» Exercise directions
Only an exact, complete copy of the listing will serve as the answer.
========================================
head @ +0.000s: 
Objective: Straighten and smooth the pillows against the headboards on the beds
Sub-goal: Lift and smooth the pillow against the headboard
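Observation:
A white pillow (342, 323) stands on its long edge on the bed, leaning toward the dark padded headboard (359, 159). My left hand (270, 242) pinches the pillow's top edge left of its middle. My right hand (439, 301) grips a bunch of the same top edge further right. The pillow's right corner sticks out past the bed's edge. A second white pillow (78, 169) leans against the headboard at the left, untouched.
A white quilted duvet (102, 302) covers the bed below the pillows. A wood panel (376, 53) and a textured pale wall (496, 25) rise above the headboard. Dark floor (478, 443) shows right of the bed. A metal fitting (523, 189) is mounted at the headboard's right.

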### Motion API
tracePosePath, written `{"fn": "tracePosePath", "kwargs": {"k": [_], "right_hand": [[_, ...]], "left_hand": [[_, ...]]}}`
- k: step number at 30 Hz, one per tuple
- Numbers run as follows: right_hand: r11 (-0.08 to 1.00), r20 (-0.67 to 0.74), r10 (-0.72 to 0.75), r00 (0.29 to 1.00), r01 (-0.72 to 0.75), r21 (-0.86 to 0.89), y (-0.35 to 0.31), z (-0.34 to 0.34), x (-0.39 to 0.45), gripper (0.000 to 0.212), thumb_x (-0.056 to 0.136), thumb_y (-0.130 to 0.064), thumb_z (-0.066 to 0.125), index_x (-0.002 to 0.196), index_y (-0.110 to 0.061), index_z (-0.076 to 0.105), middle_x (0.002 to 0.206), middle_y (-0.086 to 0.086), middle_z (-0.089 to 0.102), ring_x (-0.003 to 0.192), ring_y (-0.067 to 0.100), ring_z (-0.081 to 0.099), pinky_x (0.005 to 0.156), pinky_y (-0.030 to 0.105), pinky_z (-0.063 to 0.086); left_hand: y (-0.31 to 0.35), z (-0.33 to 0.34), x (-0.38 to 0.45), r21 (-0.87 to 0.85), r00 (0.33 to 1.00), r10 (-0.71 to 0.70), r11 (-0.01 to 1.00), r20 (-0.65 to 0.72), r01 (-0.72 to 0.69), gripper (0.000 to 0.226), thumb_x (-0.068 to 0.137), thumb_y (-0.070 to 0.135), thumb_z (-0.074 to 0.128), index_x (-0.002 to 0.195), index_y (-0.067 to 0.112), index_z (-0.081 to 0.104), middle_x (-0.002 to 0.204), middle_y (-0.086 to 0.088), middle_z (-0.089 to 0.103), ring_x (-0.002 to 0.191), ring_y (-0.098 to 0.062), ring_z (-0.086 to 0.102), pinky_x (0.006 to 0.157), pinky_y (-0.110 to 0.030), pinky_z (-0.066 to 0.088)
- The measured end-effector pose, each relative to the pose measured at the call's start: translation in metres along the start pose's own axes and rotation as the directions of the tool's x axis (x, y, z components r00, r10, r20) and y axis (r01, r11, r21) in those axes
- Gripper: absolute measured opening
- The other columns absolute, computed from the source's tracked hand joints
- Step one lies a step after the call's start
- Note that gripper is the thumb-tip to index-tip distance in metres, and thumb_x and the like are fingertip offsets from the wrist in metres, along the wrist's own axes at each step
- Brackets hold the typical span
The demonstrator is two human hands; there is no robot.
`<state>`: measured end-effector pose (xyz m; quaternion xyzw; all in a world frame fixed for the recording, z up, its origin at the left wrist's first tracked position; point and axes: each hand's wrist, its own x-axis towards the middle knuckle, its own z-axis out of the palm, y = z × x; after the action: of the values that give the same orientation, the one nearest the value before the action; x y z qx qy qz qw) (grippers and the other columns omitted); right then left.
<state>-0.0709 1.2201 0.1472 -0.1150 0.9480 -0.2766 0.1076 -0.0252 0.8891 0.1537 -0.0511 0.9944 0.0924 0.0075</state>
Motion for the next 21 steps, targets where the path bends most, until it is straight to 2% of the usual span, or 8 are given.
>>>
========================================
» Solution for this task
head @ +0.000s: 
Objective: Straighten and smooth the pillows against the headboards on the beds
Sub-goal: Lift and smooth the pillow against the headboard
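Observation:
A white pillow (342, 323) stands on its long edge on the bed, leaning toward the dark padded headboard (359, 159). My left hand (270, 242) pinches the pillow's top edge left of its middle. My right hand (439, 301) grips a bunch of the same top edge further right. The pillow's right corner sticks out past the bed's edge. A second white pillow (78, 169) leans against the headboard at the left, untouched.
A white quilted duvet (102, 302) covers the bed below the pillows. A wood panel (376, 53) and a textured pale wall (496, 25) rise above the headboard. Dark floor (478, 443) shows right of the bed. A metal fitting (523, 189) is mounted at the headboard's right.
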
### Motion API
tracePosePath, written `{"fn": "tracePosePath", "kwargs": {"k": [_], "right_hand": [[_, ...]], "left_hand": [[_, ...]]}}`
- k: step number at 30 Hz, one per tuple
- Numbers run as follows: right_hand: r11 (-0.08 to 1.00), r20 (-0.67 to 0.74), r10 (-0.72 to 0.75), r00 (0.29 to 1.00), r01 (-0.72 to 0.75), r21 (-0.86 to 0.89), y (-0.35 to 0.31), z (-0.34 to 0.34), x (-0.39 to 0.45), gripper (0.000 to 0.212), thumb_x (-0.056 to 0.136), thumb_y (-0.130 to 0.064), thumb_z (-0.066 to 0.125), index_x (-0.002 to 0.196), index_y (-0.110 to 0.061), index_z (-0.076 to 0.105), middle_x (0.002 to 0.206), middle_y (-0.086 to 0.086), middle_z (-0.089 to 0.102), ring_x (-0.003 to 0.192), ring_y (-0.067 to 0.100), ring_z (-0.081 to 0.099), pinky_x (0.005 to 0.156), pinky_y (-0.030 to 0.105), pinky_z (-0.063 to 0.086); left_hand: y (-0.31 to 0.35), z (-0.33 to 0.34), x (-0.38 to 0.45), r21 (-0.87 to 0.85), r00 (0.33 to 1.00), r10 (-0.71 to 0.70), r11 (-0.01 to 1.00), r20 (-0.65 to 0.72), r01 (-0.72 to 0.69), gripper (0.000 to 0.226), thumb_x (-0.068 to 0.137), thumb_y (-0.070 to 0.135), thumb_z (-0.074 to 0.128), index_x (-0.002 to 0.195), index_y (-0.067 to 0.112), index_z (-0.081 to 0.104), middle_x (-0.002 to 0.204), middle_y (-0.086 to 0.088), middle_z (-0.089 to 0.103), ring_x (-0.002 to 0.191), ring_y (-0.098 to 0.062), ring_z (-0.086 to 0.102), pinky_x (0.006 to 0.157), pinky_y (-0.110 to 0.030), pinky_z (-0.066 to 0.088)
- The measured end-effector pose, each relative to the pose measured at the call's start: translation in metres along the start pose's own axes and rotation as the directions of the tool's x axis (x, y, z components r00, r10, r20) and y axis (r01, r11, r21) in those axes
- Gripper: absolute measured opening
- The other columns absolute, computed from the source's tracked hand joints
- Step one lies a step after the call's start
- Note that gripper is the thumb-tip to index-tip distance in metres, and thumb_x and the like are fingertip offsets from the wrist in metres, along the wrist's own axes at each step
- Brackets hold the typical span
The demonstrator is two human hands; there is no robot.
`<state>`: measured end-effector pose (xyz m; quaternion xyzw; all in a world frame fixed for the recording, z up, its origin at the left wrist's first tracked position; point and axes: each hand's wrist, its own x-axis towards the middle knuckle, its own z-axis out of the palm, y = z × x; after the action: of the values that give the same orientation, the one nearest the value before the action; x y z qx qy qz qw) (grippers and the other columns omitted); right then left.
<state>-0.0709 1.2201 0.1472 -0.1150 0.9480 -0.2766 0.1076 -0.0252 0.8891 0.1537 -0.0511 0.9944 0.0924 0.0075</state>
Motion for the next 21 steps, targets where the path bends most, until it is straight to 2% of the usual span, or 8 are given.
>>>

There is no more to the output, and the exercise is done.